We performed descriptive statistics, comparing paired cognitive groups (ED/MCI, MCI/no-CI, and ED/no-CI) using t tests for discrete variables and chi-square for categorical variables. Additionally, we conducted a logistic regression (logit) for each study group pairs using a 2-variable model: final diagnostic as dependent variable and each BCT as independent variable. Furthermore, a bivariate analysis was conducted analyzing the influence of age, gender, and years of education on group status. Internal consistency was calculated using Cronbach’s α. Concurrent validity was measured with a Pearson’s correlation coefficient between scores on the RUDAS and the MMSE, ACE, IFS, and CDR. A postestimation analysis configuring the area under the curve (AUC) and ROC curve graphics was performed. Other metrics of discriminative validity (percentage of participants correctly classified) and diagnostic accuracy (sensitivity, specificity, positive predictive values, negative predictive values, and likelihood ratios) were calculated. In conjunction with ROC analysis, the Youden index³⁸ was used to derive optimal cutoff values. Finally, we compared AUCs using the Hanley and McNeil method.³⁹ The BCTs were evaluated with a 95% confidence interval using STATA software (version 12.0). The level of significance was set at .05.

Results

Participant Recruitment

A total of 214 individuals were initially screened, of whom 38 (17.8%) were excluded. Following nosological diagnosis, an additional 22 (12.5%) patients were excluded. Of the 154 participants determined eligible to complete the allocation screening, 21 (13.6%) were not included in the present analysis. The remaining 133 participants progressed to the next and final phase of classification. Of the 176 individuals who met the initial eligibility criteria, 133 were later enrolled (75.6% enrollment rate) and included in this analysis (Figure 1).

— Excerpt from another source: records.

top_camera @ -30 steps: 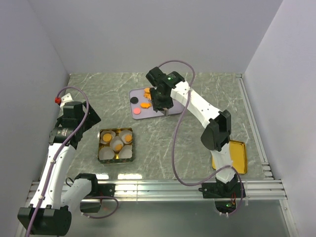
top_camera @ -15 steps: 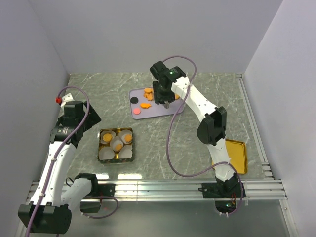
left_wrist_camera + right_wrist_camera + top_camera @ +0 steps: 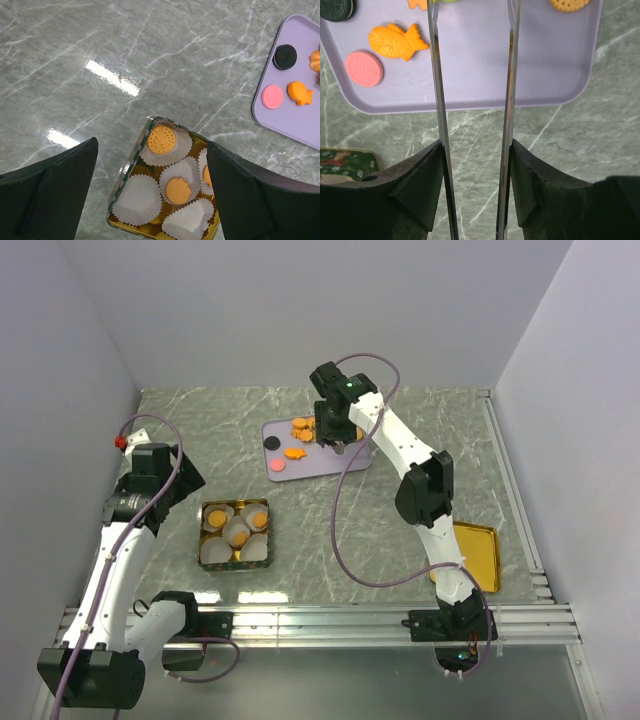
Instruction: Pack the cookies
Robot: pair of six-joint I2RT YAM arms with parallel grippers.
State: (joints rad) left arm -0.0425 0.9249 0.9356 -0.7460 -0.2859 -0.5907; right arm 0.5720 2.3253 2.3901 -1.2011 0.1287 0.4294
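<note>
Cookies (image 3: 397, 41) on the lilac tray (image 3: 470, 85): an orange fish, a pink disc, a black one, more orange at the far edge. Three more orange ones sit in white paper cups (image 3: 137, 200) inside the gold tin (image 3: 125, 177); two cups show only paper. Right gripper (image 3: 472, 10) over the tray, jaws parted, nothing between them. Left gripper (image 3: 151, 145) above the tin, spread wide, empty.
</note>
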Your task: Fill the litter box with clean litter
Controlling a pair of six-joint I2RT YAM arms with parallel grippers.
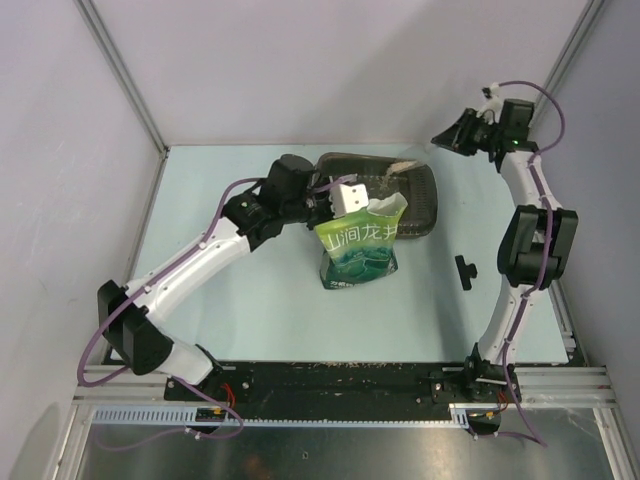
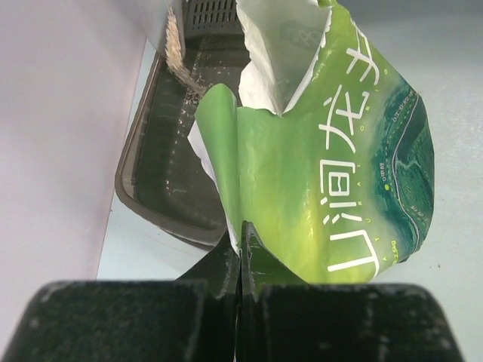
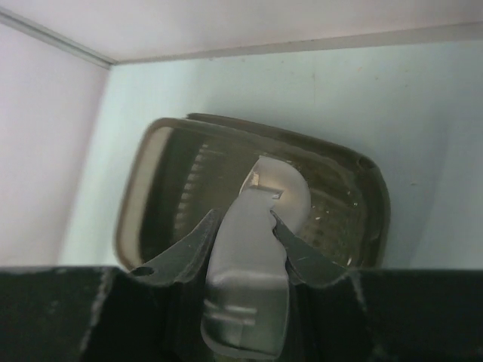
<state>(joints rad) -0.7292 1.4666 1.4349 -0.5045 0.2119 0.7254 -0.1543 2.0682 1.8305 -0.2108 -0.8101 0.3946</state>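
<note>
The dark litter box (image 1: 415,195) lies at the back middle of the table; it also shows in the left wrist view (image 2: 162,173) and the right wrist view (image 3: 132,204). My left gripper (image 1: 330,210) (image 2: 241,226) is shut on the edge of the green bag (image 1: 360,255) (image 2: 339,151), which stands with its torn mouth up against the box's near rim. A streak of tan litter (image 2: 181,64) shows over the box beside the bag's mouth. My right gripper (image 1: 447,135) (image 3: 245,215), above the box's right end, is shut on the handle of a clear plastic scoop (image 3: 253,256).
A small black part (image 1: 466,270) lies on the table right of the bag. Walls close the table at the back and left, with metal posts (image 1: 120,75) at the corners. A few granules lie on the box floor (image 3: 324,219).
</note>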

Of the 133 participants, 50 were determined to have had no-CI, in other words, intact condition, and therefore served as the control group (n = 50), while the remaining 83 were classified as either having MCI (n = 41) or ED (n = 42; Figure 1).

Participant Characteristics

Demographic and cognitive variables for the 3 diagnostic groups are shown in Table 1. There was a significant difference in age between the ED group and the other comparison groups, with the ED group being older than the patients with no-CI (P < .001) and with MCI (P < .001). Patients in the no-CI versus ED group differed in both age and years of education, while patients in the MCI versus ED group differed only in age; patients in the no-CI versus MCI group, however, differed neither in age nor in years of education. There was no significant difference among the 3 groups regarding gender.

Table 1.

Sociodemographic and Clinical Characteristics of Participants.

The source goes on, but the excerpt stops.